## Task prompt
Set the images aside and retype the whole listing exactly.
START The data
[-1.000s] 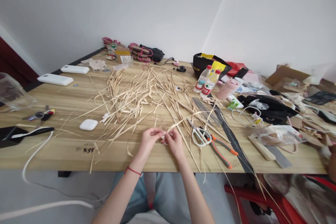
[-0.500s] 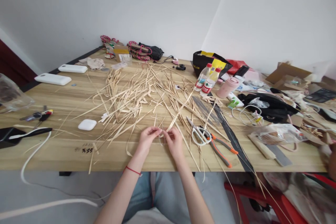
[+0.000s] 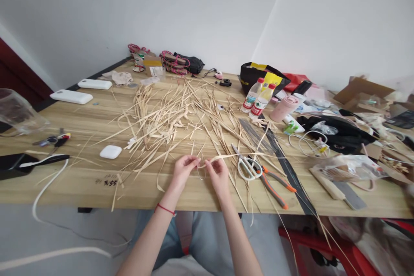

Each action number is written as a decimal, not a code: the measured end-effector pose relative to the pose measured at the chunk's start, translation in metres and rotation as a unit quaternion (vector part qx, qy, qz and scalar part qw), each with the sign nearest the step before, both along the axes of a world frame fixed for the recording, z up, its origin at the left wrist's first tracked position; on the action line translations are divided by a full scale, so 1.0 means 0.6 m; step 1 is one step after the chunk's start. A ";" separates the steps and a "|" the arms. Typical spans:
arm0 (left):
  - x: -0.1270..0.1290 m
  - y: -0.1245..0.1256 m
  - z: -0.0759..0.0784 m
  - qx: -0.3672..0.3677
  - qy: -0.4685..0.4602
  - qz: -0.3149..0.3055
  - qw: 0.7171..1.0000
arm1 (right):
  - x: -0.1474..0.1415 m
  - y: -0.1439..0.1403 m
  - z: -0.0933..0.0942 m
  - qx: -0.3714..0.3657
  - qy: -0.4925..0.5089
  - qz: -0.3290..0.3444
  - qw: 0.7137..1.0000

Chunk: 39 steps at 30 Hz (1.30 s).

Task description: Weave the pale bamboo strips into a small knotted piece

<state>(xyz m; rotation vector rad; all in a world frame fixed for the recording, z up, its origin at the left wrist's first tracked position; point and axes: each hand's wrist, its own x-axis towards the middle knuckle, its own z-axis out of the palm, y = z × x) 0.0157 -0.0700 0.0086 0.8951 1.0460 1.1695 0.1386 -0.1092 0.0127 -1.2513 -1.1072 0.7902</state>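
Apparently for steadiness, the left hand [image 3: 183,171] pinches a thin loop [image 3: 202,179] at the frame's lower centre, while the right hand [image 3: 218,175], thumb and finger closed, grips a pale strip [image 3: 223,156] trailing off rightward.

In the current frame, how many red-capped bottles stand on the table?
2. The left bottle is in front of the black bag; the right bottle is next to it, towards the pink tumbler. Others may be hidden.
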 end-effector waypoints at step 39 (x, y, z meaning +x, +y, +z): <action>-0.005 -0.007 0.009 -0.046 0.015 -0.097 0.994 | -0.022 -0.031 -0.033 -0.017 0.069 -0.026 0.997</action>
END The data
## Problem solution
[-1.000s] 
[-0.500s] 
[+0.000s] 

Each action number is written as a decimal, not a code: the measured end-effector pose relative to the pose measured at the chunk's start, translation in metres and rotation as a unit quaternion (vector part qx, qy, qz and scalar part qw), each with the sign nearest the step before, both along the axes of a world frame fixed for the recording, z up, its origin at the left wrist's first tracked position; on the action line translations are divided by a full scale, so 1.0 means 0.6 m; step 1 is one step after the chunk's start. A ";" separates the steps and a "|" the arms. Typical spans:
arm0 (left):
  - x: -0.1270..0.1290 m
  - y: -0.1245..0.1256 m
  - z: -0.0759..0.0784 m
  - qx: -0.3672..0.3677
  - qy: -0.4685..0.4602
  - qz: -0.3149..0.3055
  - qw: 0.7171..1.0000
arm1 (right):
  - x: -0.1474..0.1415 m
  - y: -0.1439..0.1403 m
  - z: -0.0933..0.0942 m
  - qx: -0.3714..0.3657
  - qy: -0.4925..0.5089
  - qz: -0.3290..0.3444
  - qw: 0.7137..1.0000

Chunk: 39 steps at 30 Hz (1.30 s).

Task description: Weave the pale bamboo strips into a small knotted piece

<state>(xyz m; rotation vector rad; all in a world frame fixed for the recording, z up, its origin at the left wrist's first tracked position; point and axes: each hand's wrist, its own x-axis towards the middle knuckle, its own z-axis out of the palm, y = z × x) 0.0157 -0.0700 0.0086 0.8951 1.0460 1.1695 0.1386 -0.1092 0.0127 -1.2513 -1.1072 0.7902</state>
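Apparently for steadiness, the left hand [image 3: 183,171] pinches a thin loop [image 3: 202,179] at the frame's lower centre, while the right hand [image 3: 218,175], thumb and finger closed, grips a pale strip [image 3: 223,156] trailing off rightward.

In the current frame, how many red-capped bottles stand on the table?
2. The left bottle is in front of the black bag; the right bottle is next to it, towards the pink tumbler. Others may be hidden.
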 end-effector waypoints at step 39 (x, y, z meaning +x, +y, +z): <action>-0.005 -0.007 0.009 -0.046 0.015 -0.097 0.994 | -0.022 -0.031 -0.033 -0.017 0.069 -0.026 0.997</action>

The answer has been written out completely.